Processing of Mycobacterium tuberculosis bacilli by human monocytes for CD4+ alphabeta and gammadelta T cells: role of particulate antigen

Abstract

Mycobacterium tuberculosis readily activates both CD4+ and Vdelta2+ gammadelta T cells. Despite similarity in function, these T-cell subsets differ in the antigens they recognize and the manners in which these antigens are presented by M. tuberculosis-infected monocytes. We investigated mechanisms of antigen processing of M. tuberculosis antigens to human CD4 and gammadelta T cells by monocytes.

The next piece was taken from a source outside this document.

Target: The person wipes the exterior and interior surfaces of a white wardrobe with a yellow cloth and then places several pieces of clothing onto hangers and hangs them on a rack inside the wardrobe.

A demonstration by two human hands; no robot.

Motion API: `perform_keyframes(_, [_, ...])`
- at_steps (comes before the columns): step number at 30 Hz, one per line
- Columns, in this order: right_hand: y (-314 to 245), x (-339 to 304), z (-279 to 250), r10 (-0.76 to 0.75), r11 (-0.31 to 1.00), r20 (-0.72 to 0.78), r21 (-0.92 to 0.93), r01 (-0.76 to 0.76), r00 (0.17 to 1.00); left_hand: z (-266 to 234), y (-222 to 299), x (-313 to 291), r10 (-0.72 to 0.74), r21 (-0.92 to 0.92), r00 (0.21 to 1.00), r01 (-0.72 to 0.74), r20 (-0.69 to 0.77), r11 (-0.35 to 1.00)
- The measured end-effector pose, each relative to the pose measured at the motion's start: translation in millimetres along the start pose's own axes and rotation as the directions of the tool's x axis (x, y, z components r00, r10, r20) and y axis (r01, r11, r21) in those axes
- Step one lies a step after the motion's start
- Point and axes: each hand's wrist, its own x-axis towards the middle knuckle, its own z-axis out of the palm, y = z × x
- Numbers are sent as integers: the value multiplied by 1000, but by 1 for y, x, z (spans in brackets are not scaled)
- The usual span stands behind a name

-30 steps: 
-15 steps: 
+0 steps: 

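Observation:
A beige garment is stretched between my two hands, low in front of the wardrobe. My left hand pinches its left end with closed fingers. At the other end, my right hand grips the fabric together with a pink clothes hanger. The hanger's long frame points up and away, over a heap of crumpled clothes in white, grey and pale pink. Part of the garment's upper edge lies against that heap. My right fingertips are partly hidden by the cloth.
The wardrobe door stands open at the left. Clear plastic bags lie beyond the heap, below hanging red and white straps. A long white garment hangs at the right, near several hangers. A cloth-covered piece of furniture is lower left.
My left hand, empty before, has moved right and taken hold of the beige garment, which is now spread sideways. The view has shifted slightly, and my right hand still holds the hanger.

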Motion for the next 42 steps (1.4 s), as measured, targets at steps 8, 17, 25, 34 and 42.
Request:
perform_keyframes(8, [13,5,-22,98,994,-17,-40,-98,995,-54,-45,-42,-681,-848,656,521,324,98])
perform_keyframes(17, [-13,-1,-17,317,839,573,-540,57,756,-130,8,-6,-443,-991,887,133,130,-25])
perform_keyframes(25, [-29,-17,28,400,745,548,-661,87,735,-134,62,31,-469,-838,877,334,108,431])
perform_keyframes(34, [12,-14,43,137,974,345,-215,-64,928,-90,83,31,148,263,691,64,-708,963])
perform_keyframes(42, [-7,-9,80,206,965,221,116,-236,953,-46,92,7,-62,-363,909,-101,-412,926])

Initial uptake of M. tuberculosis bacilli and subsequent processing were required for efficient presentation not only to CD4 T cells but also to Vdelta2+ gammadelta T cells. For gammadelta T cells, recognition of M. tuberculosis-infected monocytes was dependent on Vdelta2+ T-cell-receptor expression. Recognition of M. tuberculosis antigens by CD4+ T cells was restricted by the class II major histocompatibility complex molecule HLA-DR. Processing of M. tuberculosis bacilli for Vdelta2+ gammadelta T cells was inhibitable by Brefeldin A, whereas processing of soluble mycobacterial antigens for gammadelta T cells was not sensitive to Brefeldin A. Processing of M. tuberculosis bacilli for CD4+ T cells was unaffected by Brefeldin A. Lysosomotropic agents such as chloroquine and ammonium chloride did not affect the processing of M. tuberculosis bacilli for CD4+ and gammadelta T cells. In contrast, both inhibitors blocked processing of soluble mycobacterial antigens for CD4+ T cells. Chloroquine and ammonium chloride insensitivity of processing of M. tuberculosis bacilli was not dependent on the viability of the bacteria, since processing of both formaldehyde-fixed dead bacteria and mycobacterial antigens covalently coupled to latex beads was chloroquine insensitive. Thus, the manner in which mycobacterial antigens were taken up by monocytes (particulate versus soluble) influenced the antigen processing pathway for CD4+ and gammadelta T cells.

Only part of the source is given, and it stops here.